§ TASK STATEMENT:
For each line in the data below that has the word "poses", copy that line.

§ RECORD SET:
# # # # #

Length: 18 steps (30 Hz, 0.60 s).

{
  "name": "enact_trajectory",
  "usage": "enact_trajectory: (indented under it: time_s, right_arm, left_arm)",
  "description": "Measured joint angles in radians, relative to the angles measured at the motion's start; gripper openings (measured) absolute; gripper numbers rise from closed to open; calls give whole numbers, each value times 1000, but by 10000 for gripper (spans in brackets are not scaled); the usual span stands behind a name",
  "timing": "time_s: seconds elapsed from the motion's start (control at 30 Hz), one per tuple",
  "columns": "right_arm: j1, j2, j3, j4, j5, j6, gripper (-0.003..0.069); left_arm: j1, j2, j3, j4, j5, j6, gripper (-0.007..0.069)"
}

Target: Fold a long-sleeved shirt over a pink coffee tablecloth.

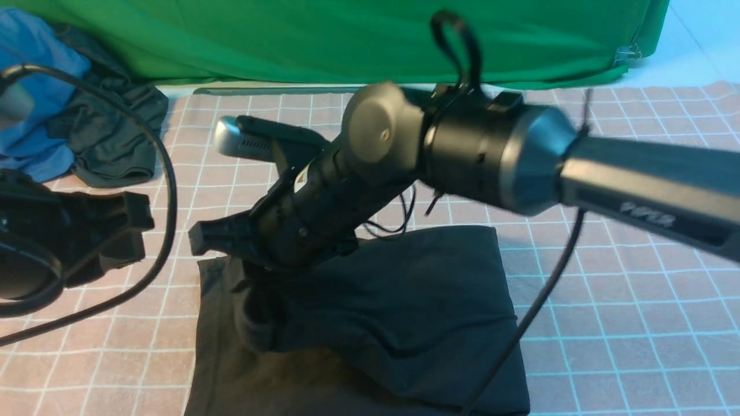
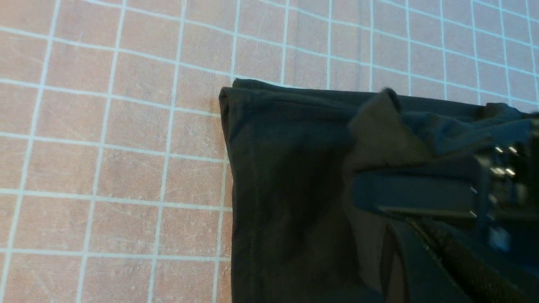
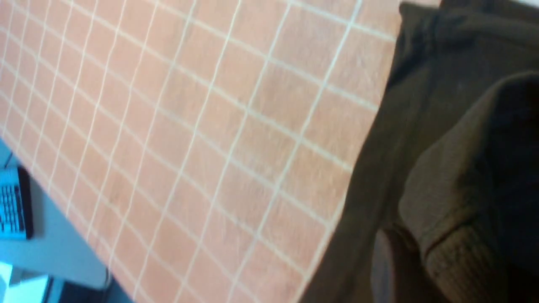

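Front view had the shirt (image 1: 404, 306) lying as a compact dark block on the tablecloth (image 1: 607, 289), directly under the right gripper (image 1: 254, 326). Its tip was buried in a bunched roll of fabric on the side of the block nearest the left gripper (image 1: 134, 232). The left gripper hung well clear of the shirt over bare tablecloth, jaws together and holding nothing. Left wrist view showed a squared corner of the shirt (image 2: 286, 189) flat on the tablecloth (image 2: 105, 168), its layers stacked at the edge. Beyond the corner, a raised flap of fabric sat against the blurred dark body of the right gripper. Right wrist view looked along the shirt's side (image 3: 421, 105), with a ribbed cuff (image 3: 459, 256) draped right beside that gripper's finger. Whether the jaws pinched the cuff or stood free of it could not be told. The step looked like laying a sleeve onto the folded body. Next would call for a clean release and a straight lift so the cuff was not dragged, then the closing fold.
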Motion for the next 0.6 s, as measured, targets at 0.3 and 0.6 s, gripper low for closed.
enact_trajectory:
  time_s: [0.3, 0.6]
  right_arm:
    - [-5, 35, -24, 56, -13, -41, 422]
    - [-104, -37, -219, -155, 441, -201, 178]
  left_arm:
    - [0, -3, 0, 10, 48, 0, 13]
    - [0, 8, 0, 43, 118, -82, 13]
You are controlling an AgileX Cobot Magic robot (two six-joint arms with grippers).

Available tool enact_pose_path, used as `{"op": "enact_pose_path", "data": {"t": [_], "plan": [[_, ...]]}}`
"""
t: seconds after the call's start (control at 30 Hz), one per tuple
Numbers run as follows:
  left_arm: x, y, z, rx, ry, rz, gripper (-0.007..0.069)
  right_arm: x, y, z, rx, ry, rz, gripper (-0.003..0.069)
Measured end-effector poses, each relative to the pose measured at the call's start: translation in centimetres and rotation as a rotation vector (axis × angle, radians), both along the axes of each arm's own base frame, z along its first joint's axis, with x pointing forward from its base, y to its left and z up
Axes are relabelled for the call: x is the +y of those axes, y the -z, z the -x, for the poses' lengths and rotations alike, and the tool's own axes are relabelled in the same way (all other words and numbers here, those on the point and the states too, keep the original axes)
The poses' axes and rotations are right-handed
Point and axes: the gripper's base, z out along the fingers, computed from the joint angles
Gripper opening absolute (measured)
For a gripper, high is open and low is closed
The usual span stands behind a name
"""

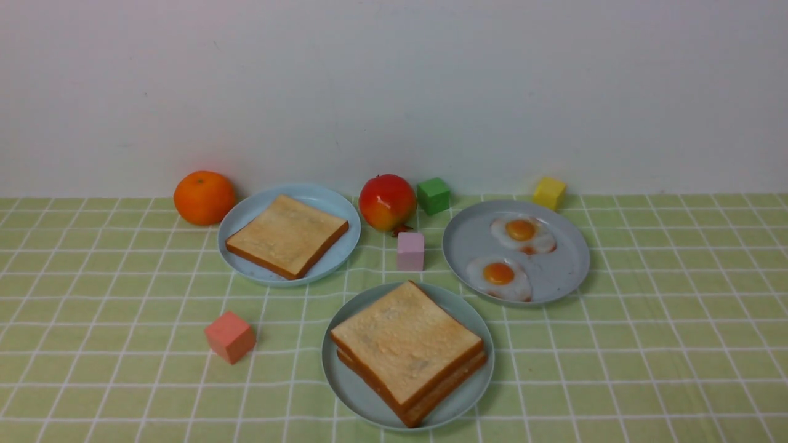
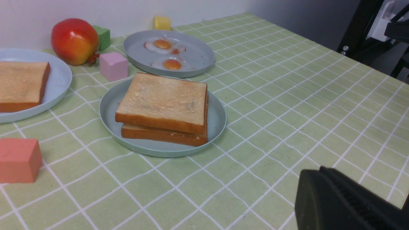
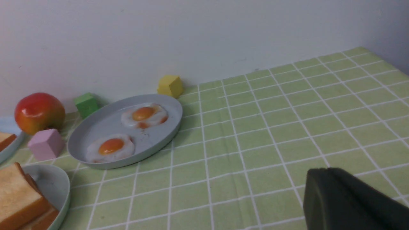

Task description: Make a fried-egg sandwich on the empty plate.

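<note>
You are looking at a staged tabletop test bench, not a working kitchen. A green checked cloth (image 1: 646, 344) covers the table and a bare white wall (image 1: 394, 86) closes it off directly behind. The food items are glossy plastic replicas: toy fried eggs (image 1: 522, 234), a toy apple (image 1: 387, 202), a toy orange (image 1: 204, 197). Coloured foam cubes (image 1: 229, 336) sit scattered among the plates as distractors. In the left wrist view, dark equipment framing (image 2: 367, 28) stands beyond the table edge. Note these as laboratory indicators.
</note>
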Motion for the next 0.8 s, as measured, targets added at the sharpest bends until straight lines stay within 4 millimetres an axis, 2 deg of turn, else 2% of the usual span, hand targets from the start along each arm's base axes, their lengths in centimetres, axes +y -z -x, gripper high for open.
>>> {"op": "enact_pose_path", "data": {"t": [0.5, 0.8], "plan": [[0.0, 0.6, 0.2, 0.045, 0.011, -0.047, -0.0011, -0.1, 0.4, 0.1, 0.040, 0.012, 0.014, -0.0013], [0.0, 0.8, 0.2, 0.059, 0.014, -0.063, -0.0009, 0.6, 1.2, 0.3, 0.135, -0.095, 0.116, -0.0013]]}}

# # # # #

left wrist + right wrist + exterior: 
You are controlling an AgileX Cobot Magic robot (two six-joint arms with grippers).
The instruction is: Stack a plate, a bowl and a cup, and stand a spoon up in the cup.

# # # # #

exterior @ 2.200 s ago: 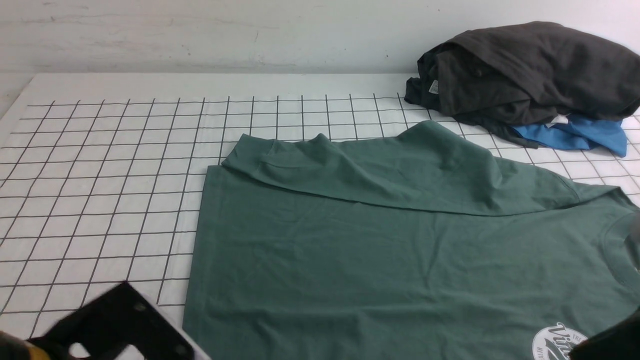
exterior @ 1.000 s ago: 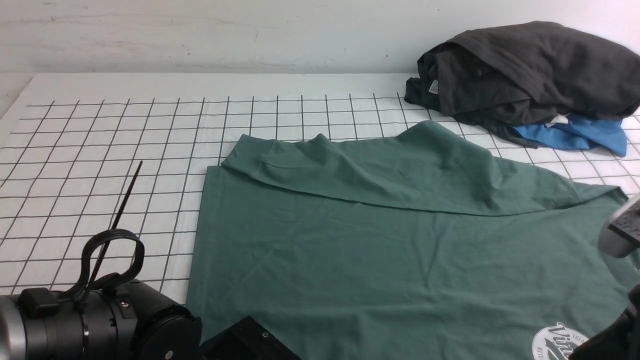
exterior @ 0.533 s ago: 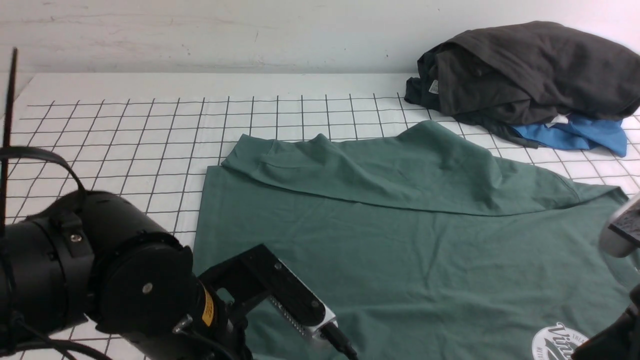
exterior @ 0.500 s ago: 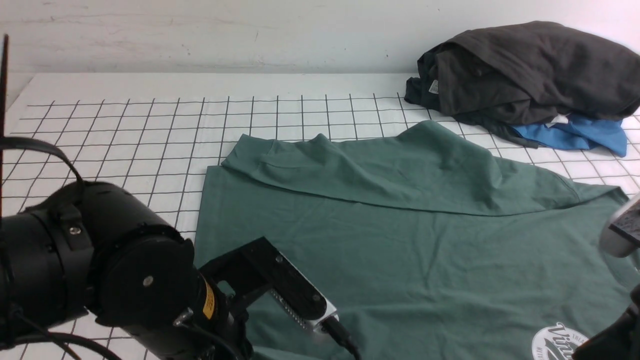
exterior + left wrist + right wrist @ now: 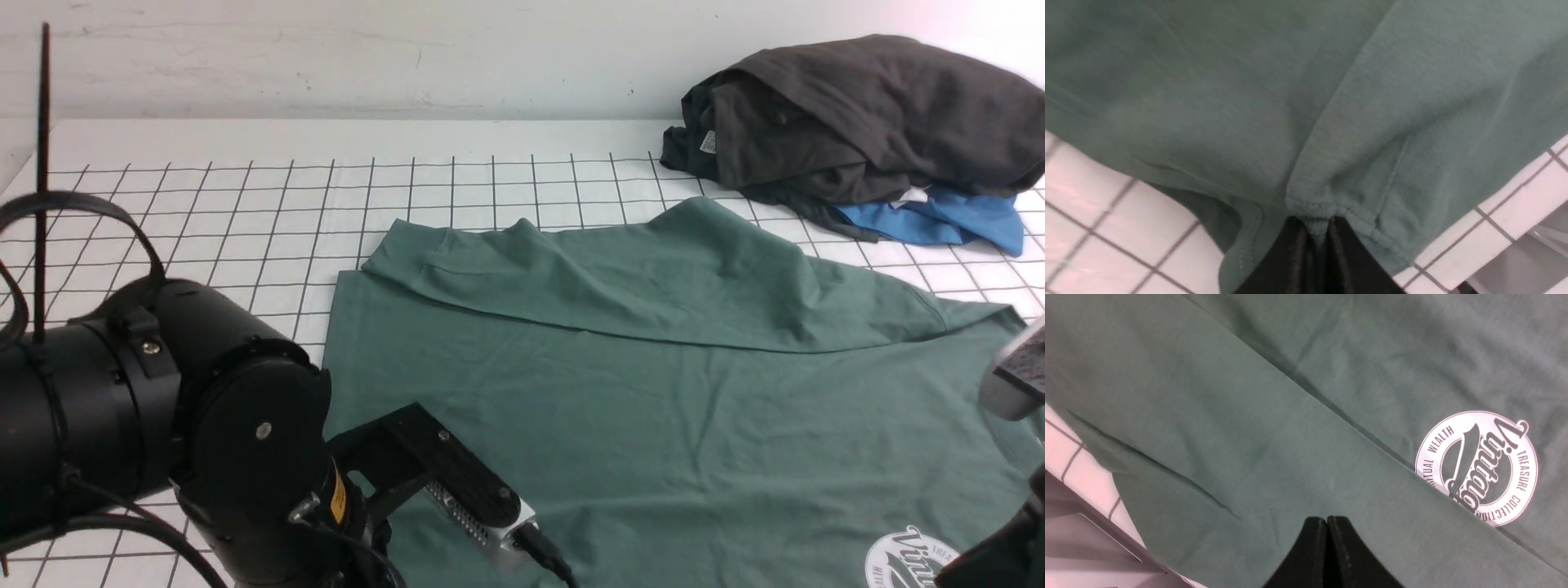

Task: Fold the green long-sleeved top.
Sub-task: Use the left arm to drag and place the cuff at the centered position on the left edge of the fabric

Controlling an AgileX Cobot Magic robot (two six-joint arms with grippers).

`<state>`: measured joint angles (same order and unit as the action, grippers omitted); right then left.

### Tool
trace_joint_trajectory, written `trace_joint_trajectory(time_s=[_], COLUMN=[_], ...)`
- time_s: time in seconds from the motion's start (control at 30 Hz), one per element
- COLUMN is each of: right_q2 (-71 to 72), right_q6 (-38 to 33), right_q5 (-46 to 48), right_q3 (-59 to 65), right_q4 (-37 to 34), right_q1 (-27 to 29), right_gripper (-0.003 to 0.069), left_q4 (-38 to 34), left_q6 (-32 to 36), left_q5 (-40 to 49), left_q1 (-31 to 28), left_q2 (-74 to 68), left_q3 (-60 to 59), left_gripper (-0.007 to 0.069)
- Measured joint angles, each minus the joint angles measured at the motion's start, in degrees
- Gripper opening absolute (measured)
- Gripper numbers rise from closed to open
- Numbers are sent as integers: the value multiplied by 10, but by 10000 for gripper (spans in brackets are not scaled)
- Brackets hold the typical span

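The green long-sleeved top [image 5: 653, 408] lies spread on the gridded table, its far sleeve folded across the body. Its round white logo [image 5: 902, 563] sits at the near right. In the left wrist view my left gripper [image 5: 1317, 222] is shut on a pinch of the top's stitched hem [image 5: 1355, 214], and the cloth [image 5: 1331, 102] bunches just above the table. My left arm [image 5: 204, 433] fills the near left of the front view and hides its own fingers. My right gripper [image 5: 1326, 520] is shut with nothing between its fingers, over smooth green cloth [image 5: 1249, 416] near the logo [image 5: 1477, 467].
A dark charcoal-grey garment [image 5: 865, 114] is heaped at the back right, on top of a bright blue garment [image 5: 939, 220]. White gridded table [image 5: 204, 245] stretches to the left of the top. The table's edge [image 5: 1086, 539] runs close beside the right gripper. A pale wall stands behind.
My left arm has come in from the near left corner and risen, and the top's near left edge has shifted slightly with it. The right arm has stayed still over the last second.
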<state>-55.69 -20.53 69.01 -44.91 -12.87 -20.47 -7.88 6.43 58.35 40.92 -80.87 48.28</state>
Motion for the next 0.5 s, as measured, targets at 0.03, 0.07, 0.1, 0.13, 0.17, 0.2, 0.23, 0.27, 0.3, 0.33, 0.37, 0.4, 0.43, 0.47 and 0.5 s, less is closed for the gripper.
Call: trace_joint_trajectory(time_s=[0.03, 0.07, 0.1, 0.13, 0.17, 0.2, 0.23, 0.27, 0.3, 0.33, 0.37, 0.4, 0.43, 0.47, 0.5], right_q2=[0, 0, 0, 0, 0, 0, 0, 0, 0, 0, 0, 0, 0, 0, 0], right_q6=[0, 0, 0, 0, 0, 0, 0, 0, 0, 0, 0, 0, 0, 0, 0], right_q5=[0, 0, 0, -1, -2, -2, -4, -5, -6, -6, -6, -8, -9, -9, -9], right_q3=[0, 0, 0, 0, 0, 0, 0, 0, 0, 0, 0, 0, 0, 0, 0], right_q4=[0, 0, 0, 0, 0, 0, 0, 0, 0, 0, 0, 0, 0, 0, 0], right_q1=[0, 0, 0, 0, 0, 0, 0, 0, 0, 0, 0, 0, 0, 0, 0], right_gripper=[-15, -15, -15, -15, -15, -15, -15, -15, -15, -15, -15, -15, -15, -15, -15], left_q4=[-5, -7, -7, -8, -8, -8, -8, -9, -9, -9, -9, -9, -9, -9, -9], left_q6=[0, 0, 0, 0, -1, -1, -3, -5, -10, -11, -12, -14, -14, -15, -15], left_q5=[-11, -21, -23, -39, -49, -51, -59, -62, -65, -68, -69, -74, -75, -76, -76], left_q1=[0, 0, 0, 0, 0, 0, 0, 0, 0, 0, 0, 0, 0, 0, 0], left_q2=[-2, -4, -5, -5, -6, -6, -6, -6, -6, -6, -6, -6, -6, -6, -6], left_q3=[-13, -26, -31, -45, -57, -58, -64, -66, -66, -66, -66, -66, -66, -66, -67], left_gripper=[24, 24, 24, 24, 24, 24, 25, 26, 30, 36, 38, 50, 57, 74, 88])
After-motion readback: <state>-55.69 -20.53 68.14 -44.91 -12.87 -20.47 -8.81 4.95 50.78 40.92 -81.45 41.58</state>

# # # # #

§ PROBLEM SOLUTION:
Measured end-effector poses, each relative to the pose measured at the call's start: translation in centimetres and rotation as a rotation vector (axis × angle, radians), both along the axes of each arm's own base frame, z along its first joint's axis, with x pointing forward from its base, y to its left and z up
Axes are relabelled for the call: x is the +y of those axes, y the -z, z the -x, for the poses' lengths and rotations alike, and the tool's own axes are relabelled in the same way (all other words and numbers here, those on the point and the states too, keep the original axes)
The poses' axes and rotations are right-handed

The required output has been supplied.